| DIRECTIONS FOR THIS TASK |
Below is a listing; repeat exactly the lines from the one containing "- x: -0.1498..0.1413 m" to the one containing "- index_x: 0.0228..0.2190", both included.

| INFORMATION PROVIDED |
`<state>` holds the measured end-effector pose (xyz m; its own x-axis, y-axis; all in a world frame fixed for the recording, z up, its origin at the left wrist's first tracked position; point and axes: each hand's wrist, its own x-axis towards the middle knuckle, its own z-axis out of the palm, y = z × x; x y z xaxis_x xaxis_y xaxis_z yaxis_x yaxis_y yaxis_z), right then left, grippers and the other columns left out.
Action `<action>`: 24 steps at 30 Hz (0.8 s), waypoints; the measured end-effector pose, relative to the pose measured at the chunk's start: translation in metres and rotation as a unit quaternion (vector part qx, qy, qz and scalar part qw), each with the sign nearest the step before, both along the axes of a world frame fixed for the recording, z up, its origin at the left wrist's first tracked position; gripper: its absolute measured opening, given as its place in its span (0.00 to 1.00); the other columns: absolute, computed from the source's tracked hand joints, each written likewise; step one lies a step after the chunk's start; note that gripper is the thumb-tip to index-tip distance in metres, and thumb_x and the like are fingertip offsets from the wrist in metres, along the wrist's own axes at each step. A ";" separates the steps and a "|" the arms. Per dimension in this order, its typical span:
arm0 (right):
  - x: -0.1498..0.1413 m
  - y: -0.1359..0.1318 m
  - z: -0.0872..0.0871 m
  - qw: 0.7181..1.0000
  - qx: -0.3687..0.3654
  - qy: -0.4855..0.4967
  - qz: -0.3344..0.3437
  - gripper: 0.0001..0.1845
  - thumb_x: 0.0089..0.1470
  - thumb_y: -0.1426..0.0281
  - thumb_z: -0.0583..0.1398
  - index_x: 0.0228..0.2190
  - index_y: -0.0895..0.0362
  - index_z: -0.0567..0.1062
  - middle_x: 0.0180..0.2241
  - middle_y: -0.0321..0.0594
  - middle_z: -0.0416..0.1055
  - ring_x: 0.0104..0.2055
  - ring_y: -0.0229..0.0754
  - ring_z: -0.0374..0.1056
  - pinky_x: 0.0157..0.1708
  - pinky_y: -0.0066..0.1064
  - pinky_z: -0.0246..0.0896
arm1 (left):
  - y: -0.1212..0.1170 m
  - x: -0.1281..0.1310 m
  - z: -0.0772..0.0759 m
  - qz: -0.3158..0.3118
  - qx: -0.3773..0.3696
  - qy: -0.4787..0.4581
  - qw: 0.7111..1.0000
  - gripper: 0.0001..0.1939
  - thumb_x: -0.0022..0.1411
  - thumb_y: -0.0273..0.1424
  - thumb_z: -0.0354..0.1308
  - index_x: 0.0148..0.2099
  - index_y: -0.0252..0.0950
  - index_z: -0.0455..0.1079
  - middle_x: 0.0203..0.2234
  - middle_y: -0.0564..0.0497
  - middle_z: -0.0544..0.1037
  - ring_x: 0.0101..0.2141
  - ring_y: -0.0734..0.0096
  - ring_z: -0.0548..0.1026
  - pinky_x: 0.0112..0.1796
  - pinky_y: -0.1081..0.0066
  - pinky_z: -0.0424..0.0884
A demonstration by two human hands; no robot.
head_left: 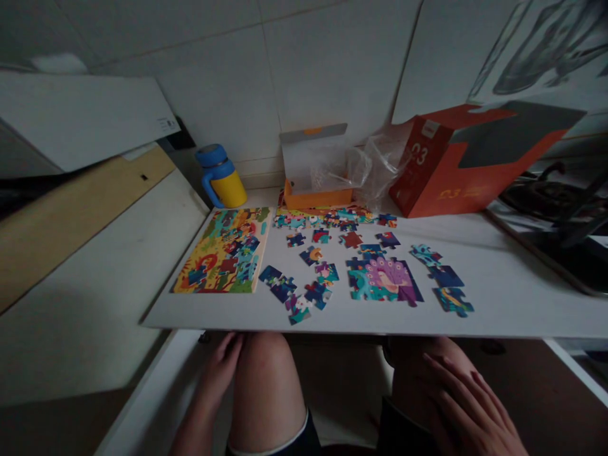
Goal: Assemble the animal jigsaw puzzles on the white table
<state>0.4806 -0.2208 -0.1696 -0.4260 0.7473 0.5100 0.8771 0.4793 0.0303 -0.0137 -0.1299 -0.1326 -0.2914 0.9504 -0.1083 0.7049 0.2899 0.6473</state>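
Observation:
My left hand rests against the outer side of my left knee below the table edge. Its visible fingers are extended and hold nothing I can see; the tips are hidden. Lying flat on my right thigh, my right hand has its fingers stretched out and slightly apart. Above my lap, the white table bears a joined puzzle section with a purple peacock. Several loose jigsaw pieces lie around it, among them a dark blue piece on the right and a pink-and-teal piece near the front edge.
A colourful picture board with puzzle pieces on it lies at the left. Behind stand a blue-and-yellow mug, an opened orange box, crumpled clear plastic and a large orange carton. A white panel juts in at the left.

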 end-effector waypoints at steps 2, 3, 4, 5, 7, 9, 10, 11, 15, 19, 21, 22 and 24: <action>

| TASK ANSWER |
  - x: -0.1498..0.1413 m
  - y: -0.1359..0.1318 m
  - z: -0.0872..0.0871 m
  - qw: 0.7181..1.0000
  - qx: -0.3687..0.3654
  - qy: -0.4855..0.4967
  - qz: -0.3344..0.3437
  - gripper: 0.0001..0.1845
  - thumb_x: 0.0089..0.1470
  - thumb_y: -0.1426..0.0281
  - thumb_z: -0.0583..0.1398
  - index_x: 0.0228..0.2190

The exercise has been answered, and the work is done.